中国・アメリカ 謎SF
柴田元幸/小島敬太(編訳)
個人的に、コンピュータに意識は生まれるか?を扱った冒頭の「マーおばさん」が一番面白い。
仕事である新型のコンピュータのテストを依頼された主人公とその新型コンピュータである「マーおばさん」とのやりとりが哲学的かつ刺激的だ。
電源を入れる。次に砂糖を入れる…と続く「マーおばさん」の起動手順は、笑ってしまう。しかし、すぐに「あっ、そういうことか!」と納得する。とぼけたタイトルとも相まって、最後に「人間ってなんだ?」と考えさせられる。まさにSFを感じる一作品だ。
その他、本書でわたしが気になった作品は、すべて中国人作家のものだった。
「焼肉プラネット」は日本なら筒井康隆が描きそうなスプラスティック・コメディー調の作品で笑いと同時に恐怖も感じる。
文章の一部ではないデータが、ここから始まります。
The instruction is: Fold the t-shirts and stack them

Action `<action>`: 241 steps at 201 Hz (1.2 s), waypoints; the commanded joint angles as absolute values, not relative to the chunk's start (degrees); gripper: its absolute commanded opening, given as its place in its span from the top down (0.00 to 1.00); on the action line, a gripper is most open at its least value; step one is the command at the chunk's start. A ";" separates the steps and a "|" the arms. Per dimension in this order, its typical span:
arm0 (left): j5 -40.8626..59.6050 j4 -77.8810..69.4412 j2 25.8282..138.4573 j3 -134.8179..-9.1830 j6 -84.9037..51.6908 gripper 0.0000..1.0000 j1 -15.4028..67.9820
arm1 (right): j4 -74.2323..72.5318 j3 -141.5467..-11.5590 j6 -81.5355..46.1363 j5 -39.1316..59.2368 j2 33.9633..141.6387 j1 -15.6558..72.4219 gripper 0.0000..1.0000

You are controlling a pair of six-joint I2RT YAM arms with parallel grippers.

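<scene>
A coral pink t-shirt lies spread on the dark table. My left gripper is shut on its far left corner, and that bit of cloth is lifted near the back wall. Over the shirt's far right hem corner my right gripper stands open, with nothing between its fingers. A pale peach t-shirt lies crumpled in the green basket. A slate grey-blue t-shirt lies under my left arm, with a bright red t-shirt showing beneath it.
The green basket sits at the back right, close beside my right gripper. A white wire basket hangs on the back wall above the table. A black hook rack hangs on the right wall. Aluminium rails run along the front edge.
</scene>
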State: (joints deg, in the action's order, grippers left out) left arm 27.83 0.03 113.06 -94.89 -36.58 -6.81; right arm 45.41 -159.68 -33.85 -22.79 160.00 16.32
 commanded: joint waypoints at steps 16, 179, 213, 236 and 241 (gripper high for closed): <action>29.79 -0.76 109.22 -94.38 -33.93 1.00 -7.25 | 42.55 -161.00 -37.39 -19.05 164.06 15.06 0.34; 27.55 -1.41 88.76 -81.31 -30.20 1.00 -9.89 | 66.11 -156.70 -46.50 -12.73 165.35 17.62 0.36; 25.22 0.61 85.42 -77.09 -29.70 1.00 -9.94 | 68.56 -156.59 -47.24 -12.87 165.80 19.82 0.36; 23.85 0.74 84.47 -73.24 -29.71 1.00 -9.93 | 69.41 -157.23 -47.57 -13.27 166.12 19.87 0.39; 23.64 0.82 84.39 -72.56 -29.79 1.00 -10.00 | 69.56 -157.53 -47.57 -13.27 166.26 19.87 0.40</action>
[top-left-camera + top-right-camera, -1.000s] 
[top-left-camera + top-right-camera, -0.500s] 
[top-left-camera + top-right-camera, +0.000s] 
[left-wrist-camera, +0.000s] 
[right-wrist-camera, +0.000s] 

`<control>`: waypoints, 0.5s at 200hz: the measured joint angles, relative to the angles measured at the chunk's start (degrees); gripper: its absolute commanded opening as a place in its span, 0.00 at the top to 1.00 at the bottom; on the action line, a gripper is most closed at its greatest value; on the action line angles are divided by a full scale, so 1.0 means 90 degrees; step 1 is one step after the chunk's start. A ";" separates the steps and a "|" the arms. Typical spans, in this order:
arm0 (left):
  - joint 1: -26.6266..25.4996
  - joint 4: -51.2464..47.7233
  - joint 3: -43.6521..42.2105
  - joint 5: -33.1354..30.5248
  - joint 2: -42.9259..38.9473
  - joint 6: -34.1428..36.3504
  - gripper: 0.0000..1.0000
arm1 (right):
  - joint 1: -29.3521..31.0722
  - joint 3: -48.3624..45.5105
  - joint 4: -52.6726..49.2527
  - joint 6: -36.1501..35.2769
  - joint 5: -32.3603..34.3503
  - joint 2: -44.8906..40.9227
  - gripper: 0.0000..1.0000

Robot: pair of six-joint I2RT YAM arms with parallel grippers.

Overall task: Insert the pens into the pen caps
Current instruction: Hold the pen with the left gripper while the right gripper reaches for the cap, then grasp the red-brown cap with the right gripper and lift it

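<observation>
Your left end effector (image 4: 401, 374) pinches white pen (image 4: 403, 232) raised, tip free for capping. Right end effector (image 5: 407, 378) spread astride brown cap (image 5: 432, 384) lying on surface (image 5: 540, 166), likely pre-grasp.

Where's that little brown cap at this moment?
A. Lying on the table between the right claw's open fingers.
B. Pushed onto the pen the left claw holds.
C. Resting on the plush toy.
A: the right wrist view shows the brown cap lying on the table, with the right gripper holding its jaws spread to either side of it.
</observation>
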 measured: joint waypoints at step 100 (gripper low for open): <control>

猫と飼い主の別れを扱った「猫が夜中に集まる理由」は、日常から一気にSF設定に切り替わるのだが、違和感を感じない。そして、しみじみと味わい深い。
かたやアメリカ人作家。
「曖昧機械」「降下物」などわたしのように読解力が低いと設定を理解するのに時間が掛かり、理解したころには物語が終わっている。結末がはっきりとしない所は現代のアメリカのかかえる不安を象徴しているような気がしないでもない。最後に結論があるのではなく、世界観を楽しむ作品。わたしがこうした話を好まないだけで、これらを好むSF好きは多いに違いない。
日本でほぼ未紹介の中国・アメリカ双方の作家を紹介するというテーマでSF短編7編を集めた本。
アメリカ人作家3編、中国人作家4編と中国側が一作品多いのだが、SF的面白さという点で、現代中国の威勢をそのまま感じた。